4. Ekonomik Kalkınma, Üretim Seferberliği

Bir ülkenin kalkınması, yükselmesi ve özlenen refah düzeyine ulaşmasında tek etkili faktör ÜRETİM’dir. Bunu esas alan arkadaşlarımız, milli üretimi arttırmak için her türlü gayreti göstermişler ve ekonomik kalkınmayı gerçekleştirmişlerdir.
  Bu kapsamda:
a.      Tarımsal üretim artırılmıştır.
            - Buğday üretimi 10 milyon tondan 16.7 milyon tona ulaşmıştır.
            - Et üretimi 125 bin tondan 625 bin tona ulaşmıştır.
-1974'de 1.100.000 ton buğday ithal eden Türkiye, 1978'de 1.921 .000 ton buğday ihraç eder hale gelmiştir.
- 30'dan fazla et kombinası inşa edilmiştir.
- 35 süt fabrikasının temeli atılmış ve büyük bir kısmı tamamlanarak faaliyete geçirilmiştir.
- Çok sayıda yem fabrikası inşa edilmiştir.
b.     Tarımda Girdi Üretimleri artırılmıştır.
- 8 Gübre Fabrikasının yapımına karar verilmiş, 3’nün yapımı gerçekleştirilmiştir.

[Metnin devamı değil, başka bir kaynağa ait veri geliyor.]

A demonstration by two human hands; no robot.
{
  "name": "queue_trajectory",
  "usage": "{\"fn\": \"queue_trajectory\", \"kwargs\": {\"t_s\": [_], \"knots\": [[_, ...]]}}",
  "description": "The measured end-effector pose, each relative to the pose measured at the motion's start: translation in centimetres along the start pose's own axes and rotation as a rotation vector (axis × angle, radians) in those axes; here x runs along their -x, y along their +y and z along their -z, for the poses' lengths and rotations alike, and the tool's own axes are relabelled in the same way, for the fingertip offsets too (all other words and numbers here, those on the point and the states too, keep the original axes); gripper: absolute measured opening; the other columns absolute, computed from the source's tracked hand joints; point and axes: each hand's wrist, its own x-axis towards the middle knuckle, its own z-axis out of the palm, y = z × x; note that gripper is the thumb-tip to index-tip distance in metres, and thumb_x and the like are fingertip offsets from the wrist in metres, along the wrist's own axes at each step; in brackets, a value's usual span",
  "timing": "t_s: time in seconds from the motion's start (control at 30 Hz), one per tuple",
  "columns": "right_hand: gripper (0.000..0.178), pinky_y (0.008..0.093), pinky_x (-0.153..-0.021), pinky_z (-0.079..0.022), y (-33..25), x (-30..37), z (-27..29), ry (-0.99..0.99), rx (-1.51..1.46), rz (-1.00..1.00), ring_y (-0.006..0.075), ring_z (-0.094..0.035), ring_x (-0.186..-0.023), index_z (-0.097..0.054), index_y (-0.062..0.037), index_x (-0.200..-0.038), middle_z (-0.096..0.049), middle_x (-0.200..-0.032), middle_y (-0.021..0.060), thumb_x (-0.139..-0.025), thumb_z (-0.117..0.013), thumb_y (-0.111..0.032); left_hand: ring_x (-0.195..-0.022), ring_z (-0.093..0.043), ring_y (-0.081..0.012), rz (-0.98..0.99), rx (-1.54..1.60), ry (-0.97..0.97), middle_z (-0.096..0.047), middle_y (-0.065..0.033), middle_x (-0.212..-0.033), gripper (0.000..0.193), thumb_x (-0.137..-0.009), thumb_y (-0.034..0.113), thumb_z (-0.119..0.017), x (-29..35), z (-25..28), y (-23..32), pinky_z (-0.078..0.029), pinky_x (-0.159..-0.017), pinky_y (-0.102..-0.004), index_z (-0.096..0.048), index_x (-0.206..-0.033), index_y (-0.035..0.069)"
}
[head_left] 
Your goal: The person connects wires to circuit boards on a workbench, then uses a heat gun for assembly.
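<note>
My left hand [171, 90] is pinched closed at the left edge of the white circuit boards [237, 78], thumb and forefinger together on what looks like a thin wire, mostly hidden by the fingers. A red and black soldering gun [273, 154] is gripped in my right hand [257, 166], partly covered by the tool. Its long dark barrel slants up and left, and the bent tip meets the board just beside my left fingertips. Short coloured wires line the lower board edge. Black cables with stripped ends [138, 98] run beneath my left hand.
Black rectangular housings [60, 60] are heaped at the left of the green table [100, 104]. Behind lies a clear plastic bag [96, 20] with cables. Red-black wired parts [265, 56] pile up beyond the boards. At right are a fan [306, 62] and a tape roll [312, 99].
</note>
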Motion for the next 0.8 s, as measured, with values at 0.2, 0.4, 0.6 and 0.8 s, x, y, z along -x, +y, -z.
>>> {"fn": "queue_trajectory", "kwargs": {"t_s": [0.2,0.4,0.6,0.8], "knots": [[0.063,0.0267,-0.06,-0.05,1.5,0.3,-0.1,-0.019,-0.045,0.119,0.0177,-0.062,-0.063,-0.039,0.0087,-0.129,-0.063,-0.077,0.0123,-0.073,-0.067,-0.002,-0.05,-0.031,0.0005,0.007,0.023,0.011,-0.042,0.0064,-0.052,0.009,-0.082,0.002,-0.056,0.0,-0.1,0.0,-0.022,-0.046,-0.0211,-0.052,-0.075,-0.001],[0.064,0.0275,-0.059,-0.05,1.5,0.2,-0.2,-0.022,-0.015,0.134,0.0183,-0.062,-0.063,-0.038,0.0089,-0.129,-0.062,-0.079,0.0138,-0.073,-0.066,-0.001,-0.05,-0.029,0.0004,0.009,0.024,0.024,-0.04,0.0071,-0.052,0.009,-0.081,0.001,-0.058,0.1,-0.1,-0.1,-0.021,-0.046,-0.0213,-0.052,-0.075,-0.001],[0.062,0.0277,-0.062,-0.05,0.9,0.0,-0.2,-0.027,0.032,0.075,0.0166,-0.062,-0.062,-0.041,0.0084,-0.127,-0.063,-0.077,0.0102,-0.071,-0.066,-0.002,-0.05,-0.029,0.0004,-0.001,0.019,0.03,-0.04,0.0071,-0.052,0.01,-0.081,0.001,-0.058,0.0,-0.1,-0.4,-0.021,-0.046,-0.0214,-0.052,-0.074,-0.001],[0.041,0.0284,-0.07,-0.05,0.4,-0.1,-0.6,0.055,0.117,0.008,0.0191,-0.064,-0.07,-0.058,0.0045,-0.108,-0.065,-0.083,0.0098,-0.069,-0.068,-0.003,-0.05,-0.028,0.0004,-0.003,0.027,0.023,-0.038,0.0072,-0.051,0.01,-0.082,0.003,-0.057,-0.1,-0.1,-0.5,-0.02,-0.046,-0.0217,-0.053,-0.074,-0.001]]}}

-  Şeker Fabrikalarının, Samsun, Muş, Van, Ağrı, Afyon, Bor, Elbistan, Ilgın’ın temeli bu dönemde atılmış ve işletmeye açılmıştır.
- Traktör üretimi (imalatı) 1974'te 23.600 adet iken 1977’ de 31.600 adede yükseltilmiştir.
c.      Ağır Sanayi Hamlesi başlatılmıştır.
-  Bu program 7 yıllık bir süreyi kapsamaktadır.
- İki yılda 200'den fazla milyarlık tesis başlatılmıştır. Bunların 70 tanesi bitirilmiş, 130 tanesinin de inşaatı devam etmekte iken Hükümet Güneş Motel modeliyle düşürülmüştür.
-  Bu tesislerin toplam bedeli 15 milyar dolardır. ­
- Bu fabrikalar bitirilmiş olsa idi, Türkiye uçağını, tankını, fabrika yapan fabrikayı yapacaktı, Harp sanayi ve ağır sanayi yönünden dışa bağımlı olmayacak, böylece batılıların baskısından kurtulup milli şahsiyetine kavuşacaktı.
-         Bir milyon kişiye iş imkanı sağlanacaktı.
-         O yıllarda kurulup bugün hala Türk Sanayisine önemli hizmetler veren kuruluşlar;

DESİYAB    : Devlet Sanayi ve İşçi Yatırım Bankası
TUSAŞ         : Türkiye Uçak Sanayi
TUMOSAN  : Türk Motor Sanayi

A-    TAKSAN      :Takım Tezgahları Sanayi

TEMSAN      :Türkiye Elektro Motor Sanayi          
TESTAŞ        :Türkiye Elektro Takometre Anonim Şirketi
TELESAN     : Türkiye Telefon Sanayi

d.      Ağır Sanayi hamlesini dış borçla değil, kendi imkanlarımızla yürüttük.
 Örneğin; 28 Sümerbank Fabrikası Türkiye'nin kendi öz kaynakları ile kurulmuştur.

Bütün bunlar yapılırken;

e. Yeni vergiler konmadı.
f. Dış borçlar çok az bir artış gösterdi.
g.Faizsiz bankacılık sistemi başlatıldı. (Eylül 1977'deki kararname ile)
h. Sanayi yatırımları, tarımsal üretim ve hayvancılık için faizsiz krediler verildi.
i. Türk lirası Devalüasyona tabi tutulmadı. 4 yıl süreyle 1 ABD doları 16.5 TL olarak muhafaza edildi.
j. Kalkınma hızı yüksek olmuştur.
k.Enflasyon % 28.40'la alınmış, savaş şartlarına rağmen, 4. yılın sonunda % 26.40'a düşürülmüştür.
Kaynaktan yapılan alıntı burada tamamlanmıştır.